-- WHAT YOU ARE ASKED TO DO --
One part of the entries below is wanted: the lines from the one containing "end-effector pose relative" through the one containing "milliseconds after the". Write those out exactly and nothing else.

Data extracted from a collection

════════

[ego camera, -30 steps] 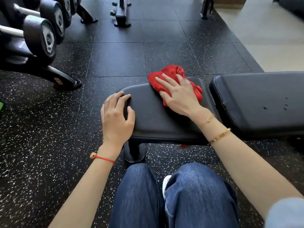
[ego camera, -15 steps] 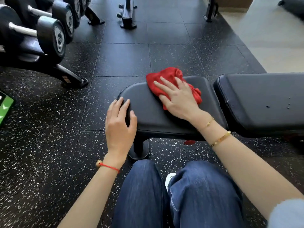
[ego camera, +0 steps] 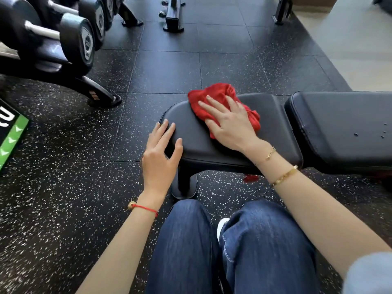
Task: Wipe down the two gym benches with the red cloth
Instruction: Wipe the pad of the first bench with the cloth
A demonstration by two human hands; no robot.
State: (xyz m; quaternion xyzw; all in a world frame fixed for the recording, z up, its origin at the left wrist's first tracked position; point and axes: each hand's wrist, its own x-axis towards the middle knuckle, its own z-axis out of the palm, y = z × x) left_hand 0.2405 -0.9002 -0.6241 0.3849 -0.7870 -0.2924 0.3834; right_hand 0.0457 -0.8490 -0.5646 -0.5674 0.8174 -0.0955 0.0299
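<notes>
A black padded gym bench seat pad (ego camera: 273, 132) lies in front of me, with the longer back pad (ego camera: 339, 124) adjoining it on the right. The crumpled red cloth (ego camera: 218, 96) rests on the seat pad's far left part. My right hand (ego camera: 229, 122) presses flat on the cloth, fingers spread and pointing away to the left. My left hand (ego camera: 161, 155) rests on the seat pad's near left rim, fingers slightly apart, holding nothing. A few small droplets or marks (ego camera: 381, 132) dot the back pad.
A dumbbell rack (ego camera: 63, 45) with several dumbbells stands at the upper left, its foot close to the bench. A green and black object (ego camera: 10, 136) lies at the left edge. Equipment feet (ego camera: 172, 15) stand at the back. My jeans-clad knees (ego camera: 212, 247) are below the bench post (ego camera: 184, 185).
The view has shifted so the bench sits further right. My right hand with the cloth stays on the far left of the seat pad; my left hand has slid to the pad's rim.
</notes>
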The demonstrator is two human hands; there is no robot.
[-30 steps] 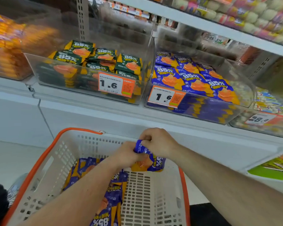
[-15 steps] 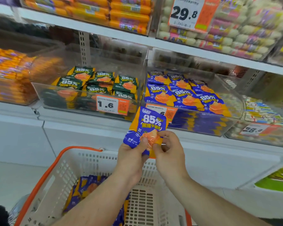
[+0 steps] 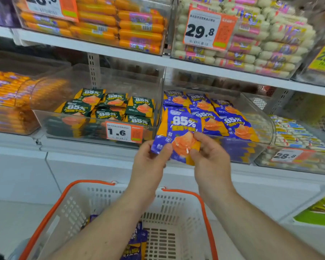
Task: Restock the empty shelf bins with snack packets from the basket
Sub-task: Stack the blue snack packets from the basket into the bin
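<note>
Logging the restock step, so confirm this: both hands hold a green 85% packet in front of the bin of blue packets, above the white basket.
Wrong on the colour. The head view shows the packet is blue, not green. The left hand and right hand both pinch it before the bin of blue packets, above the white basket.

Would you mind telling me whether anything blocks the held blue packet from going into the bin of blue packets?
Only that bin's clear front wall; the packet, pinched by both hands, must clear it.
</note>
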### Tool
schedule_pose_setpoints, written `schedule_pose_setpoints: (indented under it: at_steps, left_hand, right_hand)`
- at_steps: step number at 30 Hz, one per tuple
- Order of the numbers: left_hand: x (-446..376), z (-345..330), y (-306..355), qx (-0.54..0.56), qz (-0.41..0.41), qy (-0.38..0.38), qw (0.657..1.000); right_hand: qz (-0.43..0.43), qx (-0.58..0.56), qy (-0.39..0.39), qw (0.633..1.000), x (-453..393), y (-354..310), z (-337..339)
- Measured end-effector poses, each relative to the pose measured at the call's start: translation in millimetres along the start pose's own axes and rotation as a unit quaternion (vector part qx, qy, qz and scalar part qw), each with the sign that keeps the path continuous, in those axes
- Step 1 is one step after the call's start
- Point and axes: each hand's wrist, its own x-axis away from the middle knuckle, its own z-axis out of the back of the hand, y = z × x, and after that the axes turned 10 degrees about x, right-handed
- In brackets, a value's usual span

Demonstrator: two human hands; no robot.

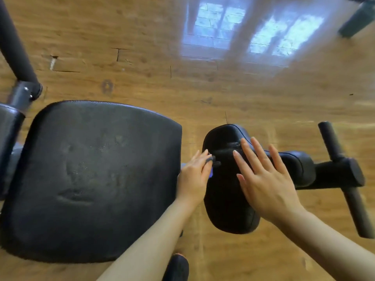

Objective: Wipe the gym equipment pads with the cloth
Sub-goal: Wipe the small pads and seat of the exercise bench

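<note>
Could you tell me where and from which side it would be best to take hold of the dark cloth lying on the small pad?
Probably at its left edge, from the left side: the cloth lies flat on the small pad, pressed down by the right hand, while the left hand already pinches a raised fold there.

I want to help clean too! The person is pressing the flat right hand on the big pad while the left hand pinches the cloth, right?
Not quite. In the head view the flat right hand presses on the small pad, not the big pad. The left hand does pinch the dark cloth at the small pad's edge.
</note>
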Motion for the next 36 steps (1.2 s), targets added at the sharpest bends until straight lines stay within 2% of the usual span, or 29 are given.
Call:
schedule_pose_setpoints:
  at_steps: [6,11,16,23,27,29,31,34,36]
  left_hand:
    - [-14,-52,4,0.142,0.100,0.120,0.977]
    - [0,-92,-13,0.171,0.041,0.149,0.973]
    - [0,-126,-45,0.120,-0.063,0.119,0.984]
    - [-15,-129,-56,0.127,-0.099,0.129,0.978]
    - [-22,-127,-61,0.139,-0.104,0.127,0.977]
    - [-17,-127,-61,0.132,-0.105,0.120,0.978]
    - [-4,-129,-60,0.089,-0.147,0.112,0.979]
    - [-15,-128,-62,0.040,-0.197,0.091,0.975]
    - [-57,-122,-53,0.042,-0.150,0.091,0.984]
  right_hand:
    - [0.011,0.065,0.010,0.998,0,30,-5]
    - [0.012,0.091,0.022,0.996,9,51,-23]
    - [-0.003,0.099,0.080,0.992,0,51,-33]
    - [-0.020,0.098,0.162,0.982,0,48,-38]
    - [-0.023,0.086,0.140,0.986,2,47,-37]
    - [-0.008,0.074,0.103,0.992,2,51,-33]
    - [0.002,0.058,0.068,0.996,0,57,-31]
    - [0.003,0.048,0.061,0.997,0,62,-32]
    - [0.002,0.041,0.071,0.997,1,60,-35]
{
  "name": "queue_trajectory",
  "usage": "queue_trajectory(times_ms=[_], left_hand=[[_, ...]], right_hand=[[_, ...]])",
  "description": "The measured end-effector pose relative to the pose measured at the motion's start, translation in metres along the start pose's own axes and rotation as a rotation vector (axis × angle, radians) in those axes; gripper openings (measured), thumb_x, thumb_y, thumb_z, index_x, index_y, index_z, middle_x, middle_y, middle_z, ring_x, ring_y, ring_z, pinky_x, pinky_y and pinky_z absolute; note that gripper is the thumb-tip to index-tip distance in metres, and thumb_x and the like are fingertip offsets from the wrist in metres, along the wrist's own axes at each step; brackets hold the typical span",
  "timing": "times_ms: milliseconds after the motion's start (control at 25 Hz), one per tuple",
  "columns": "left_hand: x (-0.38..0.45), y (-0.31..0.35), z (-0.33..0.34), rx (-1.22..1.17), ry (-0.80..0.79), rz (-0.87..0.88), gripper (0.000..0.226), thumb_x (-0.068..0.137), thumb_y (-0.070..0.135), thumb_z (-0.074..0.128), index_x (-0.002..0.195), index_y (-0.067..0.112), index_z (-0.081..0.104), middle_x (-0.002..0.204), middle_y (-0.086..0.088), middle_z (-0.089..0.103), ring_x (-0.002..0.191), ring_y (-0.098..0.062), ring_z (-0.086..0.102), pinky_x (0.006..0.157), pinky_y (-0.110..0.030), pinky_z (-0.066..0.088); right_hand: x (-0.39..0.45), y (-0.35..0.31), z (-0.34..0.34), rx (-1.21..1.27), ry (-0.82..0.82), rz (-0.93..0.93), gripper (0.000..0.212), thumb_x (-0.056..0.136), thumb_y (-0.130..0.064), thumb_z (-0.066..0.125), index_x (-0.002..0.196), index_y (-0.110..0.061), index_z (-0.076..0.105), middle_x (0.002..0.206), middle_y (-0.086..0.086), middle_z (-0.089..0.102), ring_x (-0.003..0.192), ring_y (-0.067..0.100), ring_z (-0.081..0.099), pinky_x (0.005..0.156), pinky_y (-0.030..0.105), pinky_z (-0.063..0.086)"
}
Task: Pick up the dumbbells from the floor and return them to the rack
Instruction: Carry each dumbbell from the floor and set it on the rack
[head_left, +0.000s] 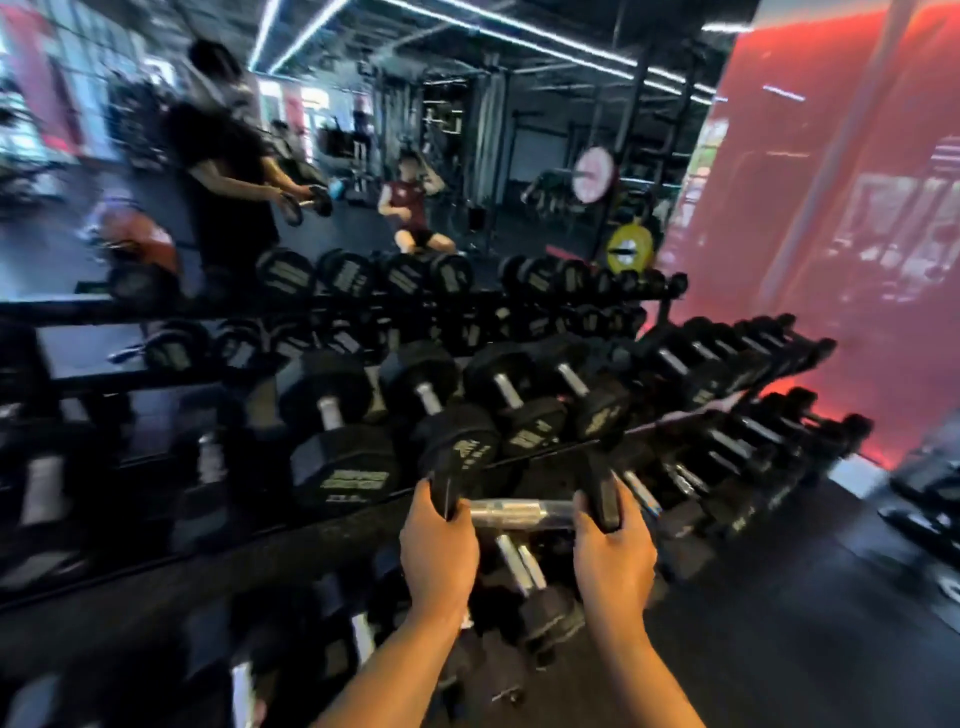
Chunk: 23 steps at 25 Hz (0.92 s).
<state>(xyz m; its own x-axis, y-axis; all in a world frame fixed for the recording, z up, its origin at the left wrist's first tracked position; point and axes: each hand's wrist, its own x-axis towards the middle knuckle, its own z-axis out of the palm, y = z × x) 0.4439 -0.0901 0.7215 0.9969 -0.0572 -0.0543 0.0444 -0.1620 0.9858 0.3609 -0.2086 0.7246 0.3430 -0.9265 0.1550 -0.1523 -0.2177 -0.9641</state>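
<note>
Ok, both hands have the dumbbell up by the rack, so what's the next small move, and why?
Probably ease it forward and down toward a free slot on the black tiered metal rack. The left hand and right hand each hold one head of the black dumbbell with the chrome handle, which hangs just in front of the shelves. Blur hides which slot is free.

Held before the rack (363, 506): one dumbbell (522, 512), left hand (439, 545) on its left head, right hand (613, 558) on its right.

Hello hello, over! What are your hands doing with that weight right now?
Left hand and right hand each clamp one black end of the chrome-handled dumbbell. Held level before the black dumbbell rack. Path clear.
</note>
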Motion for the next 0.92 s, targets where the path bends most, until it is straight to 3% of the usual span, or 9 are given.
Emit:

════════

-- EXPECTED ANSWER --
  "description": "The measured end-effector pose relative to the pose measured at the motion's start, translation in metres along the start pose's own axes and rotation as a rotation vector (axis × angle, radians) in those axes; gripper openings (measured), thumb_x, thumb_y, thumb_z, index_x, index_y, index_z, middle_x, middle_y, middle_z, ring_x, ring_y, ring_z, pinky_x, pinky_y and pinky_z absolute; note that gripper is the thumb-tip to index-tip distance in metres, and thumb_x and the like are fingertip offsets from the wrist in metres, along the wrist's own axes at each step; brackets hold the typical span",
  "timing": "times_ms: milliseconds after the motion's start (control at 25 Hz), one per tuple",

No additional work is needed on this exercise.